The known opponents of any relationship with the Sena —such as A.K. Antony, K.C. Venugopal and Mallikarjun Kharge — have not only angered the party leaders from Maharashtra, they have also drawn criticism in private from many central Congress leaders.

“Minds frozen in the past are incapable of grasping the new reality” of the Narendra Modi-Amit Shah duopoly, one of these central leaders said bitterly.

“Didn’t the BJP — once untouchable in Indian politics — set aside its contentious ideological issues and ride to power on the shoulders of secular parties? Have we learnt no lessons from history?”

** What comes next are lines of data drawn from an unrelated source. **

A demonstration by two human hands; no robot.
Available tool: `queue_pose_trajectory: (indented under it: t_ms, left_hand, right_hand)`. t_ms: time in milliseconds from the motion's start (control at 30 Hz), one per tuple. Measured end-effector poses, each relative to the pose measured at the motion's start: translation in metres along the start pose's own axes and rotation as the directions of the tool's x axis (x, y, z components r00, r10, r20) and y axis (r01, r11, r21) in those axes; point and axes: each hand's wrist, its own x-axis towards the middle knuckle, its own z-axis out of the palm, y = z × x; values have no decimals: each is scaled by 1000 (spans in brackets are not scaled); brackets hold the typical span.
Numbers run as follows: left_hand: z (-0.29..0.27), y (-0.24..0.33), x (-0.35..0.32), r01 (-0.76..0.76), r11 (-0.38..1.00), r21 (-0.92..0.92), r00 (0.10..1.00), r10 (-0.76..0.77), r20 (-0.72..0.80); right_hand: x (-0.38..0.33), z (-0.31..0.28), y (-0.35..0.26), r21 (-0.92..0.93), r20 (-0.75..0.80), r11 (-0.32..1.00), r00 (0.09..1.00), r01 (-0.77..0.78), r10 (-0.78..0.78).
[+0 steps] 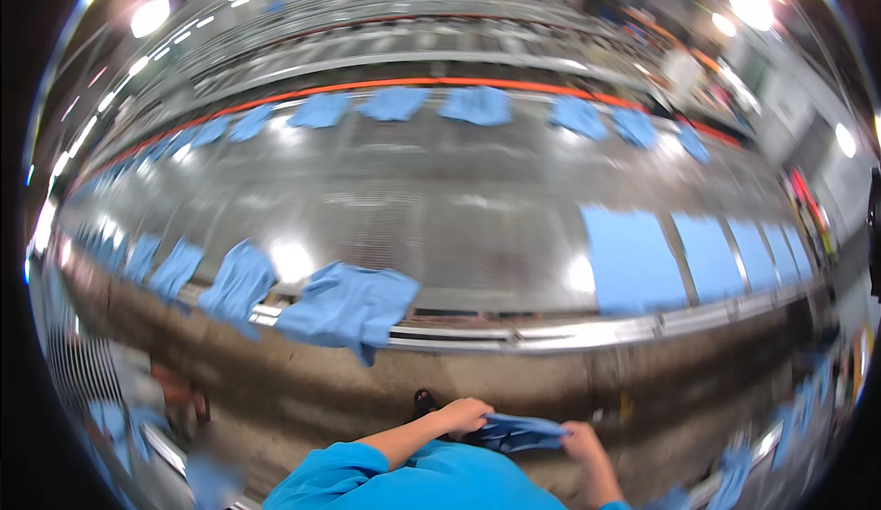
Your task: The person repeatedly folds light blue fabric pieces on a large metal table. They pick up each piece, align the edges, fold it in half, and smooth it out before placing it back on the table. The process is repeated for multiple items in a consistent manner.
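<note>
Blue cloth [521,433] held low in front of the body, between 5 and 6 o'clock (clock centred on the view, 12 = far side). Left hand [465,414]: fingers closed on one end. Right hand [581,441]: grasping the opposite end. Cloth bunched, spanning the gap between the hands, above the floor and clear of the table.

Next outward: a sandal [424,402] at 6, just beyond the left hand; then a bare strip of floor [523,377], giving room to step sideways along the table.

Table [367,170]: near edge is a shiny metal rim [514,336], curving in this lens. At 8, a rumpled shirt-like piece [353,303] lies across the rim, one corner hanging past it. At 3 to 4, flat panels [635,257] in a row, narrow gaps between, lower edges just inside the rim. Between these two groups, open surface, reaching back across the middle.

Far side: small blue pieces [390,103] lined up from 10 to 2, near an orange strip [431,81]. Further tables [413,44] beyond, at 12; details blurred.
</note>
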Motion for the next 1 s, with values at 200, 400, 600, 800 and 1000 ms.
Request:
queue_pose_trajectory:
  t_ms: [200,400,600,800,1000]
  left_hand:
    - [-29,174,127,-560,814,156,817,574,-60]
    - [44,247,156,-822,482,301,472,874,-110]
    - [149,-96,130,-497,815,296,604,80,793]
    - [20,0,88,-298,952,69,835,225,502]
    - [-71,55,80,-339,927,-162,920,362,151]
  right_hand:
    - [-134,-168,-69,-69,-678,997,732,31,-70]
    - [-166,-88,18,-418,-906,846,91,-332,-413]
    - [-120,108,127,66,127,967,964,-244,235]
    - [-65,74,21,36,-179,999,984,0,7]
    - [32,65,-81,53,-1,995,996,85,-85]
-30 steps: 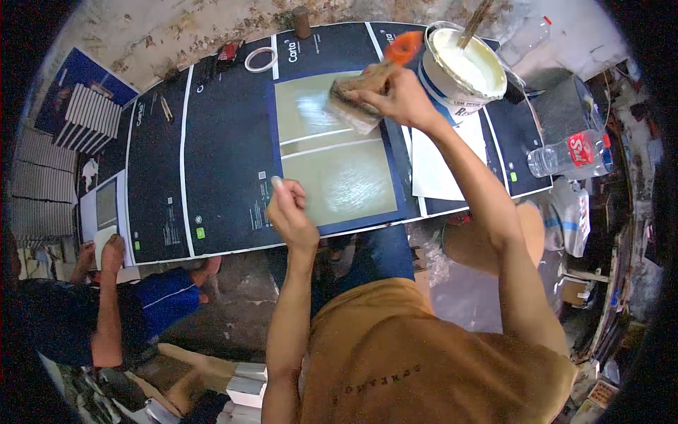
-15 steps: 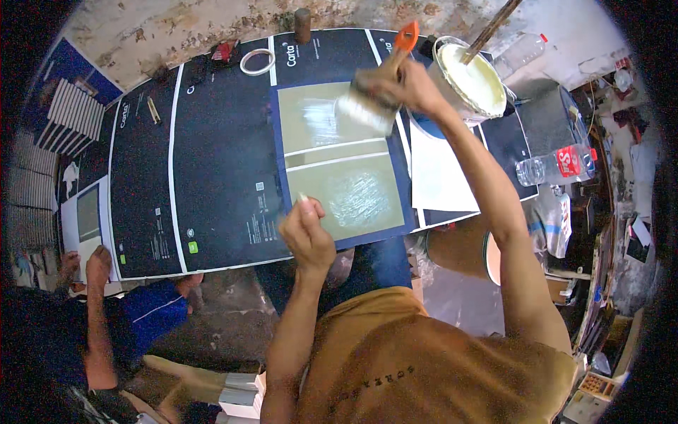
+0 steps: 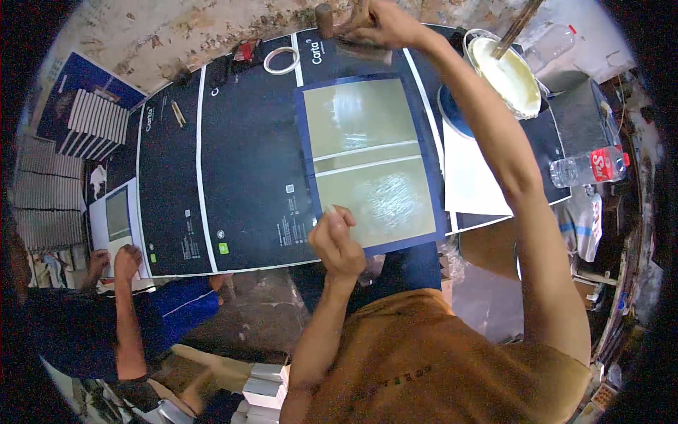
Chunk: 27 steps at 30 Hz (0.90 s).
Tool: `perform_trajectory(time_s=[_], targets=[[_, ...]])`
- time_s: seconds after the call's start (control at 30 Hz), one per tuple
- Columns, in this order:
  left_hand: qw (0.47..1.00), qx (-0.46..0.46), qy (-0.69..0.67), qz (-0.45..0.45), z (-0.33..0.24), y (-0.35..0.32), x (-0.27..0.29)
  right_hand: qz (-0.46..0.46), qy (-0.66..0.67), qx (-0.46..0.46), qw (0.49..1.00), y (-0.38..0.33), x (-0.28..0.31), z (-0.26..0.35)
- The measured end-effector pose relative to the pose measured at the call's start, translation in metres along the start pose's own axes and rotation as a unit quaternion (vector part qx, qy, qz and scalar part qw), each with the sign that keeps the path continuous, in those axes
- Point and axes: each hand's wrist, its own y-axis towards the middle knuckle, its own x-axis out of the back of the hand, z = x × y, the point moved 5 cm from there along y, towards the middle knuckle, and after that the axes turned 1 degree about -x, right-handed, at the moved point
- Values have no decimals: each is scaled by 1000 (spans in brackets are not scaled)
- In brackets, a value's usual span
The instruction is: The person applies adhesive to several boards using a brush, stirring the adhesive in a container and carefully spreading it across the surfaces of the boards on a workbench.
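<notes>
My right hand [image 3: 390, 27] is closed round a wide brush [image 3: 364, 49] at the far edge of the table; the brush is partly cut off by the picture's top. Nearer to me lies a blue cover sheet [image 3: 308, 134] bearing two grey-beige boards [image 3: 367, 113] and a narrow strip [image 3: 367, 157] between them. Wet, shiny white streaks mark both boards. My left hand [image 3: 337, 244] hovers over the sheet's near left corner, its fingers curled in and a pale fingertip upward, with nothing visible in them.
On the right stand a bucket of cream-white paste [image 3: 505, 78] with a stick in it, white paper [image 3: 473, 177] and a plastic bottle [image 3: 590, 167]. A tape roll [image 3: 282, 61] and a wooden peg [image 3: 178, 114] lie at the back. At left, a co-worker's hands [image 3: 127, 263] handle another cover.
My right hand has carried the brush off the upper board, away from me to the table's far edge. The whole view has shifted rightward. My left hand stays curled at the sheet's corner.
</notes>
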Motion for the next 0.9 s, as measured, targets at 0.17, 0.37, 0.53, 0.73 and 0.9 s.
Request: perform_trajectory(time_s=[0.17, 0.37, 0.53, 0.73, 0.9], targets=[[1000, -11, 16, -18, 0, 0, -4, 252, 288, 219, 898, -1, -34, 42], [999, -1, 31, -24, -2, 1, -6, 97, 150, 164, 970, 39, -40, 42], [998, 1, 42, -48, 0, 0, -8, 259, 251, 211, 909, 41, -68, 38], [998, -3, 43, -40, 1, 0, -8, -42, 123, 74, 989, 13, -29, -3], [998, 0, 60, -34, -2, 0, -5, 68, 68, -42, 994, -30, -15, -37]])
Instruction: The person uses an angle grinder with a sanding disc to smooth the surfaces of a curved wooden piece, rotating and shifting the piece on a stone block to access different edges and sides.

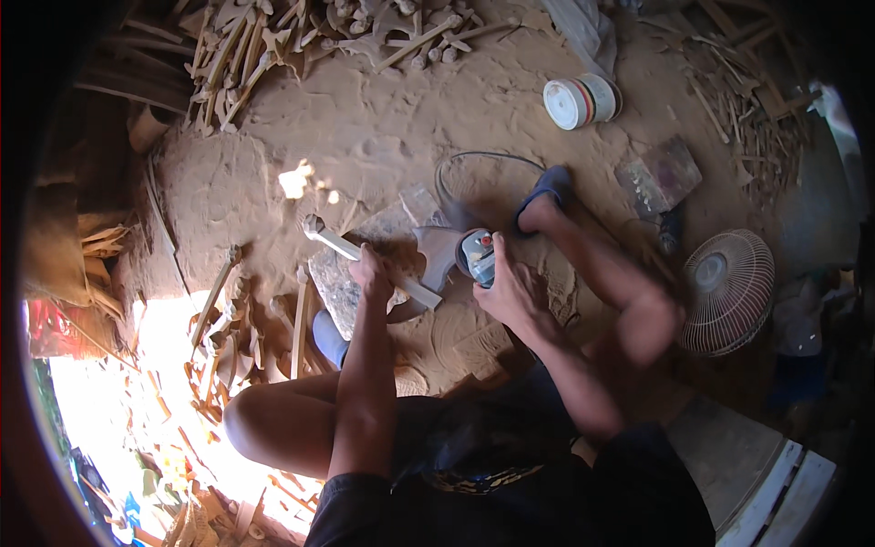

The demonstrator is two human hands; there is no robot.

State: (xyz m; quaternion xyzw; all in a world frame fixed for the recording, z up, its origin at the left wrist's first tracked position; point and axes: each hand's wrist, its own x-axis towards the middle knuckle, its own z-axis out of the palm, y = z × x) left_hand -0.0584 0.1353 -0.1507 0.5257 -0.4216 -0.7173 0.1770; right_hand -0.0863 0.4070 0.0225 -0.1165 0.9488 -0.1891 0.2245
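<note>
My left hand (372, 272) is closed around a pale wooden stick (334, 241) with a carved knob at its far left end. In my right hand (516, 294) is an angle grinder (479, 259) with a grey-green body and a red spot on top. Its disc side faces left, beside a flat, curved-edged piece (437, 252). Whether that piece is joined to the stick I cannot tell. Under the stick lies a rough block (330, 284) on the sandy ground, partly hidden by my left arm.
Carved sticks (246, 55) are heaped at the far left, with more (299, 324) beside my left knee. A white bucket (567, 103) lies tipped at the far right. To the right are a dusty board (670, 173) and a fan (727, 290). A cable (492, 153) curves past my slippered foot.
</note>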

Some critics of the Congress have presumed that the usual pro-Hindutva suspects might be pushing the Sena alliance. Surprisingly, the greatest push has come from politicians known for their uncompromising stand on secularism.

They have told Sonia that before rejecting the Sena on ideological grounds, the Congress should understand the nature of the threat posed by Modi-Shah’s hegemonic control over the system.

“The Sena has been around for decades and its ideological perversion has troubled all of us. But the Sena is more about Marathi pride than the establishment of a Hindu Rashtra,” a Congress source said.

“It has in the past taken many decisions based on political considerations and regional chauvinism instead of a Hindutva agenda, as evidenced in its support for Congress presidential candidates Pranab Mukherjee and Pratibha Patil. On both occasions, the Sena leadership refused to go along with the BJP.”

Another leader placed matters in a wider perspective. “Without the RSS as the guiding force and the BJP’s expanded reach over the country, the Sena’s ideological problems become a minor issue,” he said.

“And if the Sena is showing signs of moderating its agenda, why should the secular forces rebuff it and close the options for its reform?”

He added: “Also, we must be realistic. Should we fight the force that has established a complete sway over democratic institutions — the judiciary, executive, the media — and the corporate world, or should we quibble over a minor irritant?”

A Rajya Sabha MP pointed to the Sena’s changing public postures and recalled that party chief Uddhav Thackeray had described the prospective political realignment as a possible new beginning.

Sena spokesperson Sanjay Raut recently tackled questions on his party’s past “anti-Congressism” and Hindutva leanings with a clever twist: “The main point is that the Congress led the freedom struggle and played a key role in the formation of the state of Maharashtra. And this we always acknowledged.”

Many of the Congress leaders who support a Sena-led arrangement also want the party to join the government.

Echoing the sentiments of Maharashtra’s Congress leadership and MLAs, they say the Congress will lose out if it stays out of the government, with the NCP and the Sena eating into its political space.

Pawar too is insisting on Congress participation, arguing this will provide stability to the government.

Rajasthan local polls

The ruling Congress on Tuesday secured control over 20 local government bodies out of the 49 where elections were held last week in Rajasthan.

The BJP reached the majority mark in only six.

The Congress won 965 of the 2,105 wards in the urban local bodies, leaving the BJP trailing at 736, according to the results declared by the state election office.

The Bahujan Samaj Party won 16 wards, the CPM got three and the Nationalist Congress Party two in the elections held on Saturday.